In 1956, Sears Roebuck decided to move from 5th and Boulder to 21st and Yale, near new edge-of-town subdivisions like Lortondale and Mayo Meadow.

DTU deserves much of the credit - or blame - for what happened to downtown over the next half-century. The 1959 "Plan for Central Tulsa," initiated by DTU and developed by planners from California, introduced the notion of a Main Street Pedestrian Mall, closed to traffic, and a superblock office/retail complex, called Tul-Center, to replace several blocks of old retail buildings around 1st and Main.

The same plan endorsed earlier proposals to clear a mixed residential and business area west of Denver Ave. for a multi-block civic center and to create a loop of expressways around downtown to make it easy for drivers to come in from the suburbs.

DTU lobbied very effectively to get the city to use federal highway and urban renewal dollars to accomplish these "progressive" plans, although it took until 1981 to complete all the projects. By the time Tulsa finished, other cities had already begun to rethink and remove inner city expressways, pedestrian malls, and superblock developments.

A Sept. 23, 1984, Oklahoman story celebrated the state of downtown Tulsa, which seemed to remain healthy despite the oil bust that had begun two years earlier.

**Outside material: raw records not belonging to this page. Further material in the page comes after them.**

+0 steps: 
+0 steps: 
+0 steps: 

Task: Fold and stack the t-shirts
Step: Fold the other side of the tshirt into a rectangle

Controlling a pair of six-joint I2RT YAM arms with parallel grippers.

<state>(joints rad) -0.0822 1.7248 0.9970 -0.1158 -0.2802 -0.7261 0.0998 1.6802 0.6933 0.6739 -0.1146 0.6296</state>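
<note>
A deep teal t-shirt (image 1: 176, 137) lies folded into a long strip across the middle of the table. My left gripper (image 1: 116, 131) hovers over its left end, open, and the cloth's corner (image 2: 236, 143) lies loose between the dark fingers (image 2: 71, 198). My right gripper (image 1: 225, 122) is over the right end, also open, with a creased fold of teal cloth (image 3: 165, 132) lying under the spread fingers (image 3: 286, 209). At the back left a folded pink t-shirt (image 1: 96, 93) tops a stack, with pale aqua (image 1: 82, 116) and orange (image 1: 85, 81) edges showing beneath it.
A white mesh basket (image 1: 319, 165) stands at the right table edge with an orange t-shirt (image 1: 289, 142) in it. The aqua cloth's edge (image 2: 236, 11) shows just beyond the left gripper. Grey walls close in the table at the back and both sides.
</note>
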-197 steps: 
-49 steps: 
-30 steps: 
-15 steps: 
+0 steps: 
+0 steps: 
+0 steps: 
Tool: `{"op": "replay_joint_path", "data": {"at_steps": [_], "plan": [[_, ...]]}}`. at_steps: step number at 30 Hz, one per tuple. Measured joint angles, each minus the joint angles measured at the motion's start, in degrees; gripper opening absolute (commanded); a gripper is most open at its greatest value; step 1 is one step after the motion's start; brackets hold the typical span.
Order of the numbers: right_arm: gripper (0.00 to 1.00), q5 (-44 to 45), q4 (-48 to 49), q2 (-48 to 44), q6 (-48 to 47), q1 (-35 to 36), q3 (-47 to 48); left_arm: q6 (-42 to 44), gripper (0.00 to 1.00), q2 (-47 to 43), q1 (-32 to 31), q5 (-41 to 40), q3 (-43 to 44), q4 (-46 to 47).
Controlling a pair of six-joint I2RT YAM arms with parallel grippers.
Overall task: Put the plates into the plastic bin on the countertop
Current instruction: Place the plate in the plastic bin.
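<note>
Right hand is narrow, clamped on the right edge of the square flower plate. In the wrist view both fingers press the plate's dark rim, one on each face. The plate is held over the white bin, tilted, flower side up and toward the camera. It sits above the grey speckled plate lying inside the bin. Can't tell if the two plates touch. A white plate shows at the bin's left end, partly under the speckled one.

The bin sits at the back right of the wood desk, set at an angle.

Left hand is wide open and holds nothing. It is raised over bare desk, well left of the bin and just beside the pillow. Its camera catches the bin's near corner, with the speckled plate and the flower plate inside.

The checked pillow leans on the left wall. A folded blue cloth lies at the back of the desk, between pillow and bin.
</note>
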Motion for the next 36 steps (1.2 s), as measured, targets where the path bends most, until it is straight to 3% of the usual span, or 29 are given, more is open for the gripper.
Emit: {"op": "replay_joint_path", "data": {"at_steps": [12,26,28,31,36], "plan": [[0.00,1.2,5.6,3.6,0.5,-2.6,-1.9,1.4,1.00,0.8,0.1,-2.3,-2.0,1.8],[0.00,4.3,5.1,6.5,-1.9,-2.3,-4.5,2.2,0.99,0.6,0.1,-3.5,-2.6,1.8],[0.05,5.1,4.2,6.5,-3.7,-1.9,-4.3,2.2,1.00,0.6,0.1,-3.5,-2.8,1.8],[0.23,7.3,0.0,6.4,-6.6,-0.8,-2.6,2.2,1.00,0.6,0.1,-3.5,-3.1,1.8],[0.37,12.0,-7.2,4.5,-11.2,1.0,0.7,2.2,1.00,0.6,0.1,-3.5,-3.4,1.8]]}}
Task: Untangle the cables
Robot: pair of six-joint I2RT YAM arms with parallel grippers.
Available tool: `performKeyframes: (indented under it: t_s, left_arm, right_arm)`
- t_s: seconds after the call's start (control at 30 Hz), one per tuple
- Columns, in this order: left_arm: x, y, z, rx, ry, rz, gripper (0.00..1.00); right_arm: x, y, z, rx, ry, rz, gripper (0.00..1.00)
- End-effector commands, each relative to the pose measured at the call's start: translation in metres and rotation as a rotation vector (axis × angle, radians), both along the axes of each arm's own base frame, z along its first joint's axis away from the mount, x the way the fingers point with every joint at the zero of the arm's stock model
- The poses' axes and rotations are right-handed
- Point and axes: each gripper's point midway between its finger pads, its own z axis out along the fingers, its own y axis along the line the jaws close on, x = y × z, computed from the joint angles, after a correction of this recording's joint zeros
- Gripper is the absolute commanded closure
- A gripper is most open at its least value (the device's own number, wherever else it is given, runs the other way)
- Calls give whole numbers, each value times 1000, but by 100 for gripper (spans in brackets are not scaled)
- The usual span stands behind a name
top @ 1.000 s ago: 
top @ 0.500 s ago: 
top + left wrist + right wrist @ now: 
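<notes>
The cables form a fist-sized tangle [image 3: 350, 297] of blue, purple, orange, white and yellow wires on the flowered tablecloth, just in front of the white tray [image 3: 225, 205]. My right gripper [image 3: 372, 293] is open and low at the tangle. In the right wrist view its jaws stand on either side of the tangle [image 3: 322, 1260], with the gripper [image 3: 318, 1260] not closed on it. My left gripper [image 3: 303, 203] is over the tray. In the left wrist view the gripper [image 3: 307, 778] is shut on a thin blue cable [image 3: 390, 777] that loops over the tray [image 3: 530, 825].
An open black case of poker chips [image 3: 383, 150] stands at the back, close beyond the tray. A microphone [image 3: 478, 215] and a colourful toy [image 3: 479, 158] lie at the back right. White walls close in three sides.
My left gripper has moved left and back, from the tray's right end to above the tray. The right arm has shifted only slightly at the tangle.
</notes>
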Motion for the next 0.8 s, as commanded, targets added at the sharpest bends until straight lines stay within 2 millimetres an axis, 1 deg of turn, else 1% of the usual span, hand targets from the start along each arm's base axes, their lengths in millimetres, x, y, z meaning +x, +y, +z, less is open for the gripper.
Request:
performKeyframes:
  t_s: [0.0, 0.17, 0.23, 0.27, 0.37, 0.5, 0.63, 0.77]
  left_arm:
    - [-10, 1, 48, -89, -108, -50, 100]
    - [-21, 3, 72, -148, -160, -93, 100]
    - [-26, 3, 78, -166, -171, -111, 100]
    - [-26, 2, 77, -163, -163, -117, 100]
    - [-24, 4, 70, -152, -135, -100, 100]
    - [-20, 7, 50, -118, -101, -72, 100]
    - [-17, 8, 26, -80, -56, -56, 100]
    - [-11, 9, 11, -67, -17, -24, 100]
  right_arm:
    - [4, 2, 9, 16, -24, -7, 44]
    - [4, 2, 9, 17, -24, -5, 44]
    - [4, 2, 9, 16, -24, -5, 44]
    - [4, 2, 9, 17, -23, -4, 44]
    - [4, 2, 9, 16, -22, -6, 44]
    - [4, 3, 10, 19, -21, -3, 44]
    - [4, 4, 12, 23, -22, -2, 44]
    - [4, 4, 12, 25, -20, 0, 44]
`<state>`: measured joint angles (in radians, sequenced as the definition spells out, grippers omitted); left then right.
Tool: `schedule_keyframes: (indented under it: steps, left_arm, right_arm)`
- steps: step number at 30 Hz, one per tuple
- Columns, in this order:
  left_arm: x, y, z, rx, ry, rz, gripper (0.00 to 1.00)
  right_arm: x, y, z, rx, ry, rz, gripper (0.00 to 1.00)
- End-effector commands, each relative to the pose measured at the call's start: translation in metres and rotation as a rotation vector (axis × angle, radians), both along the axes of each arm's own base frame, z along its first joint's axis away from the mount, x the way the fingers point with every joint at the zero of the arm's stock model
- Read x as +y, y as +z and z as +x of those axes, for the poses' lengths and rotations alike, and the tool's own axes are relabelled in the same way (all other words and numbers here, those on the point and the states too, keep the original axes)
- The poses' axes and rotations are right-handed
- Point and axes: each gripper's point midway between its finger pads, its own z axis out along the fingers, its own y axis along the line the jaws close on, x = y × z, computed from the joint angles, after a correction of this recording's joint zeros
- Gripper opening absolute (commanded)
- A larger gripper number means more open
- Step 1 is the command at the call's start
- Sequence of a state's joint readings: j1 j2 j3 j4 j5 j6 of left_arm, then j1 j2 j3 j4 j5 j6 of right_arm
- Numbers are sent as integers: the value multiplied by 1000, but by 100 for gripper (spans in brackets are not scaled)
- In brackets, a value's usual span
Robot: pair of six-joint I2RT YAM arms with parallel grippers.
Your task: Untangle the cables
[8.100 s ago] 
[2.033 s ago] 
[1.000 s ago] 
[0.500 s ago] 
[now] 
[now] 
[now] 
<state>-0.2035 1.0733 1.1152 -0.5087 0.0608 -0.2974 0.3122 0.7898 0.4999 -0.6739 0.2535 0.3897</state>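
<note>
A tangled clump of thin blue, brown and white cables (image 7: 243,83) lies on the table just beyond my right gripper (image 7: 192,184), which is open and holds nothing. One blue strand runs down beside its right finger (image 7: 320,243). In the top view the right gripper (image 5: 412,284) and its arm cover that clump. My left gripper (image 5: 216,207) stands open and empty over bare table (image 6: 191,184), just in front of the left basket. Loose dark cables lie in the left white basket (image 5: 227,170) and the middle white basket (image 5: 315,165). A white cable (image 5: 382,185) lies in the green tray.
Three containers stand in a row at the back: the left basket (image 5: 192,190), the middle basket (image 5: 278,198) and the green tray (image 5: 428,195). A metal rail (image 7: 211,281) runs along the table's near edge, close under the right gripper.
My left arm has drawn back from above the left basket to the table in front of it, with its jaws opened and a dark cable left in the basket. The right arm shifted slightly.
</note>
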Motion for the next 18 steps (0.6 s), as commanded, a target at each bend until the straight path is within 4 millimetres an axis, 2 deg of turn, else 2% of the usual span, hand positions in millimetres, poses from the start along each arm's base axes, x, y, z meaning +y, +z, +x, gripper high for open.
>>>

The expressway system made it easy for people to live in the suburbs and commute to work and church in downtown. But creating the IDL wiped out apartments and homes and blighted nearby neighborhoods. More people coming from further away meant greater demand for parking.

As new skyscrapers went up and as downtown churches drew members from all over the metro area, one- to three-story buildings came down to make way for surface parking lots. These are the same sort of old buildings that have served as affordable venues for unique new businesses in Cherry Street, the Brady District, the Blue Dome District, Brookside, and 18th and Boston.

Retail followed the commuters and their families out to the edge of the city and ultimately into the suburbs. Office workers were in their offices, working, not out shopping.

One by one, downtown stores closed. An indoor mall, the Williams Center Forum, lingered for a bit longer, before being converted to office space in the early 1990s.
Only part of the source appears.